## To do:
The entries below contain a stretch that opens with the line containing "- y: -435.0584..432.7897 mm" and closes with the line containing "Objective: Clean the"; set down that stretch exactly, both ends included, and nothing else.

## Extracted information:

^^^^^^^^

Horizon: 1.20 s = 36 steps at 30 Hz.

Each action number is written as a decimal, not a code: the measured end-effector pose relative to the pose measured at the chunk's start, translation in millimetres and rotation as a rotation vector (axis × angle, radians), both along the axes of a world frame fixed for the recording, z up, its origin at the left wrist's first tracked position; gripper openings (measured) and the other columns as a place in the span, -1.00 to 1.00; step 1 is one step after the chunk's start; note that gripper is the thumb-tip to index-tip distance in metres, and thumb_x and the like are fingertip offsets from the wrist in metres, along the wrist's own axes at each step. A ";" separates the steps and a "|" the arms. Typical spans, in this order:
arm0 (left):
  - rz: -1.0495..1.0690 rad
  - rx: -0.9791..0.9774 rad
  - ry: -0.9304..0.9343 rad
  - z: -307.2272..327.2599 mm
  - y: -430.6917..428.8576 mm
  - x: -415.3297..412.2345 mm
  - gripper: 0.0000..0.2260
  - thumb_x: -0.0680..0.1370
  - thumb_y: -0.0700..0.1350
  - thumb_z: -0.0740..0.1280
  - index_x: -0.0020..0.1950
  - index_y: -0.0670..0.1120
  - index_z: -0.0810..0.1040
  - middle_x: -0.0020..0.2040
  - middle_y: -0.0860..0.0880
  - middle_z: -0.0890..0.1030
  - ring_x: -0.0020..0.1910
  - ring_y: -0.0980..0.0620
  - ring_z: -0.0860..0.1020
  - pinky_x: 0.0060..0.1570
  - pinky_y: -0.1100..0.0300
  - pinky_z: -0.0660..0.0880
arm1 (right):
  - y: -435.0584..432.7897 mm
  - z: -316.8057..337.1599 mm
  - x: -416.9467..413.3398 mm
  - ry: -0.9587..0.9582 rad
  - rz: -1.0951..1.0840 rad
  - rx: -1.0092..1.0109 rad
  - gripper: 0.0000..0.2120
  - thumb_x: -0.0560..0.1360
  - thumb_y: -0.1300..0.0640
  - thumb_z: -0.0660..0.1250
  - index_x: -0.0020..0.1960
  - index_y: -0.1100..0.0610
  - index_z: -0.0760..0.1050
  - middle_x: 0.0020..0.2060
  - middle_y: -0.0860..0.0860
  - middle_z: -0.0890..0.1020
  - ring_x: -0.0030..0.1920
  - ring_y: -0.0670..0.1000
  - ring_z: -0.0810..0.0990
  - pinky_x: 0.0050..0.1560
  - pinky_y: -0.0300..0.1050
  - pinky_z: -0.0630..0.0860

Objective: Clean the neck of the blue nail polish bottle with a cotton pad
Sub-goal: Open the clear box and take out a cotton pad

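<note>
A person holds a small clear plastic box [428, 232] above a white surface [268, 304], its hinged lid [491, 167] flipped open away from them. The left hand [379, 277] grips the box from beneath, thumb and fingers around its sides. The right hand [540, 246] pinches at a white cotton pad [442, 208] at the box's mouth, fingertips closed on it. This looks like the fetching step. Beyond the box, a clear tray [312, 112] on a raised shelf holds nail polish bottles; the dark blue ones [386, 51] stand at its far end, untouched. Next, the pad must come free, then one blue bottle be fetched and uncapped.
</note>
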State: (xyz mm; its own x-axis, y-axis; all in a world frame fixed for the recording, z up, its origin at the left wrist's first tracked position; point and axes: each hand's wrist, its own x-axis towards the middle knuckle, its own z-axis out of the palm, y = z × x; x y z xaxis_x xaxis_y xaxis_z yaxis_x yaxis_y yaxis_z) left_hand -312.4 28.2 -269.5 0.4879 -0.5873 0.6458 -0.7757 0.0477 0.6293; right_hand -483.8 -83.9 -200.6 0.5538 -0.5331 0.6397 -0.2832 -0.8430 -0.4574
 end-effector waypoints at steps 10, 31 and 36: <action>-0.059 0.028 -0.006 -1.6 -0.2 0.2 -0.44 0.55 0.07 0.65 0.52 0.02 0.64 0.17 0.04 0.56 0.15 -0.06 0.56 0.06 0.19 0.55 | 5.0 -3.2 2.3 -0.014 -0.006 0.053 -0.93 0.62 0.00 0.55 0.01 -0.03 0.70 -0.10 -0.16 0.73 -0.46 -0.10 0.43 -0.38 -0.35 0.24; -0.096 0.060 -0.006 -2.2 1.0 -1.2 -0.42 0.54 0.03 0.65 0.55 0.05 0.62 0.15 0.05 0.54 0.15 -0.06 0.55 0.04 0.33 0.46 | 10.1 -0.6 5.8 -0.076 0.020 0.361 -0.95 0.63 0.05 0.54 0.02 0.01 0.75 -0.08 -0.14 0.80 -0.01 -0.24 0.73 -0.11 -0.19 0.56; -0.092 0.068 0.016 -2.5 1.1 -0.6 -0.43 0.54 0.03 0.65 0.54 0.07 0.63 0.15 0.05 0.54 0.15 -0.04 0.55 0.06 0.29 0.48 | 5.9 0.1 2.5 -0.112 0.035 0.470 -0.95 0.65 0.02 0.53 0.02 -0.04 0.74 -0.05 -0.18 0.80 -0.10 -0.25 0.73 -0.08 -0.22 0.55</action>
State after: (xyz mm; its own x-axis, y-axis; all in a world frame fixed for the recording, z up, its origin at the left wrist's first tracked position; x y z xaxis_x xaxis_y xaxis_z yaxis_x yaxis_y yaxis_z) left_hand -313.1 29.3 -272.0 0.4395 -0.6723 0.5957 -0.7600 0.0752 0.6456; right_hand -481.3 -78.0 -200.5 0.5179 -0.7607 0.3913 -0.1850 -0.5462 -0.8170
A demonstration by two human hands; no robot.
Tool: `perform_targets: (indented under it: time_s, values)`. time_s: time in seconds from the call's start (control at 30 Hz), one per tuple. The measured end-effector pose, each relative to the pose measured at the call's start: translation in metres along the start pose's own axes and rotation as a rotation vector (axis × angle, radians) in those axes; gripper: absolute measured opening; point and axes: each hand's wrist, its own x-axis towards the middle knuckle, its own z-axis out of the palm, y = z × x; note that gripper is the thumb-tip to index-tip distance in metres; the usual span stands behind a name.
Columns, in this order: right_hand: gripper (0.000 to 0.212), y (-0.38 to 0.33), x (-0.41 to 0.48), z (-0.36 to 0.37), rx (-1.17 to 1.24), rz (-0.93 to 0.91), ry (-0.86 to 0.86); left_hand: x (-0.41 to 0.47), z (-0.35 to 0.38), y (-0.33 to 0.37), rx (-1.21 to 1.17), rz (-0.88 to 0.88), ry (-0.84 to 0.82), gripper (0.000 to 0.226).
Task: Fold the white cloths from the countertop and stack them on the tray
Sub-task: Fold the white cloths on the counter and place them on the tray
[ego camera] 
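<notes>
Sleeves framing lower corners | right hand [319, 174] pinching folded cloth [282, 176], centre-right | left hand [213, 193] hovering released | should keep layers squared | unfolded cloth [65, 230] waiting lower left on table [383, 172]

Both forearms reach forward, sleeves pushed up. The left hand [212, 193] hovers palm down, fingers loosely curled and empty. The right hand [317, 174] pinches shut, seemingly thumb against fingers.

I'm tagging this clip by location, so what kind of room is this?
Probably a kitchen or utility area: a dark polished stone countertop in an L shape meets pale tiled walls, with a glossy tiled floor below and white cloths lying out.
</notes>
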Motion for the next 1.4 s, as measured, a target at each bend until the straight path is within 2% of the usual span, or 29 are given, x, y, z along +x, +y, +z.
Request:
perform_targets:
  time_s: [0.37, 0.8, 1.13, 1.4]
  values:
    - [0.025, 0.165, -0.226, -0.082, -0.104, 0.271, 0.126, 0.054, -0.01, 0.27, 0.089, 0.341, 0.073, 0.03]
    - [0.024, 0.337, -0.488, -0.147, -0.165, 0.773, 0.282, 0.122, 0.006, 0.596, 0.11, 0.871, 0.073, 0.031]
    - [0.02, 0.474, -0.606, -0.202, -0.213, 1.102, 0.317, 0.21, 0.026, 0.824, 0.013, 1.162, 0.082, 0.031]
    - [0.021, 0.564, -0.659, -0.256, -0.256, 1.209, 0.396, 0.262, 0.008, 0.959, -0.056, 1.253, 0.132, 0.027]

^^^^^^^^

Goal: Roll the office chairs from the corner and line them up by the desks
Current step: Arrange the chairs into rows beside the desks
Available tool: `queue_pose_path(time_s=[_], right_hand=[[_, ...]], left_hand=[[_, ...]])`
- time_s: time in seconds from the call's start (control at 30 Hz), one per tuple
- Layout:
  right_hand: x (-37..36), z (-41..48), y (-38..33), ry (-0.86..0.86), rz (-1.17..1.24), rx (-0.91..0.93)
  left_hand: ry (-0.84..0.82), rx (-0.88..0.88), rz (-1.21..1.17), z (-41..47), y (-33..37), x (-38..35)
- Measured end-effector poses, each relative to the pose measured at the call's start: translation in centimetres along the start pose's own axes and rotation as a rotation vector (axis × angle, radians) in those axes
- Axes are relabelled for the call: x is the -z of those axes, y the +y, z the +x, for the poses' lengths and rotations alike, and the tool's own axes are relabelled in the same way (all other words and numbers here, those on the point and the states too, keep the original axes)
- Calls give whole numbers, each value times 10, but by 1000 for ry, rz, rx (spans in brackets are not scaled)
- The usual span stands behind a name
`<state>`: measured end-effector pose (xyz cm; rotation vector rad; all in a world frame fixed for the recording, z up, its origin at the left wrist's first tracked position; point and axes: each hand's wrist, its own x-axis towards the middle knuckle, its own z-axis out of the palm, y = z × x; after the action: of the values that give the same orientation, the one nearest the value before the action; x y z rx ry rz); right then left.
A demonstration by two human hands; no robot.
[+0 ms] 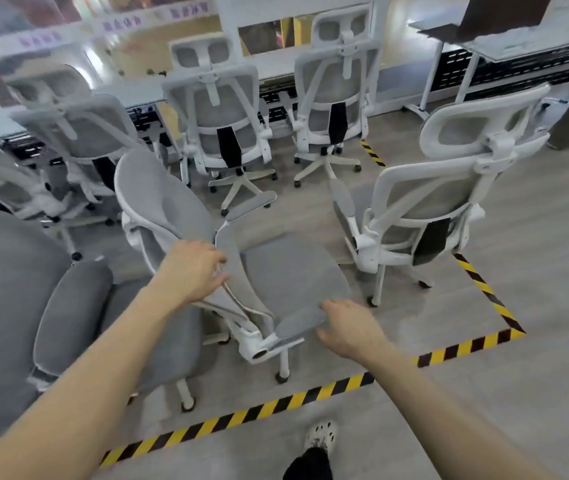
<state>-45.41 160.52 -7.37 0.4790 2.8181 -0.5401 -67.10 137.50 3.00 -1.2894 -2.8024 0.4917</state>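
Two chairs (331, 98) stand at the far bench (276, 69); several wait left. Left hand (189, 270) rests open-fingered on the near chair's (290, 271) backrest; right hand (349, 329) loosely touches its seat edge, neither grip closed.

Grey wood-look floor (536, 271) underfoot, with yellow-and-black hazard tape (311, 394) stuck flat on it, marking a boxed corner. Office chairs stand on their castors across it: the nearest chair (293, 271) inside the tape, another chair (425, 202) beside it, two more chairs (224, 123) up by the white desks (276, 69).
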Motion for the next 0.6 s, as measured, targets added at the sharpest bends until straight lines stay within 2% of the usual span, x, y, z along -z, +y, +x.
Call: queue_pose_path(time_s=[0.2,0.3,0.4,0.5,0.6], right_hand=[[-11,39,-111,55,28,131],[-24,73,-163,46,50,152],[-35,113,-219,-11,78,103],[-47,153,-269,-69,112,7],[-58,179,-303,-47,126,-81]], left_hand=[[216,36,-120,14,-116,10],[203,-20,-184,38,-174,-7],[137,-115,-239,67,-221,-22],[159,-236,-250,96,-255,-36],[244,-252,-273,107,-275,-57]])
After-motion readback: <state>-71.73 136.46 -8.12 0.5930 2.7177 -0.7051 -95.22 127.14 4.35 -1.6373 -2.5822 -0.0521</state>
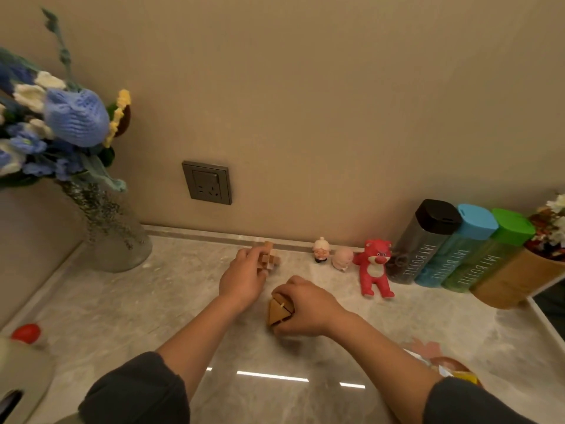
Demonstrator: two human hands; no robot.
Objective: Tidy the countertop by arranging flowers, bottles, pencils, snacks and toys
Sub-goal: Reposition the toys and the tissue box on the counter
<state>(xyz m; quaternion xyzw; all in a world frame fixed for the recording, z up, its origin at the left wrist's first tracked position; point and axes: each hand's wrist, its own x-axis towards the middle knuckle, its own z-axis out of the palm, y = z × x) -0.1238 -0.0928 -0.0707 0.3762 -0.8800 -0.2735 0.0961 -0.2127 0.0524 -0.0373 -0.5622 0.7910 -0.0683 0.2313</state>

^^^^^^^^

## Task answer:
  - y: -435.0584..432.7897 mm
  - z: -316.8057..337.1599 mm
  - x: -416.9467..413.3398 mm
  - ry: -0.9587..0.9582 rad
  - rz: -1.0951..1.0840 rad
  - rx: -1.0092..1.0109 rad
  - gripper: 0.0000..0.2120
  - thumb_x: -0.0560..0.1360
  - thumb_y: -0.1300..0.0640
  - thumb_z: -0.0660..0.1250
  - index_x: -0.0020..0.1960
  - index_y: -0.1100..0.0610
  - index_z: -0.0760..0.1050
  - middle_x: 0.0020..0.2060
  - middle_y: -0.0860..0.0860
  - middle_z: -0.0890..0.1020
  - ring_x: -0.0030..0.1920
  - ring_y: -0.0670..0.1000
  - ring_z: -0.0810..0.0990
  - pinky_x: 0.0050..0.1560
  - pinky_y: -0.0300..0.1050
  - pinky_z: -0.0630..0.0860

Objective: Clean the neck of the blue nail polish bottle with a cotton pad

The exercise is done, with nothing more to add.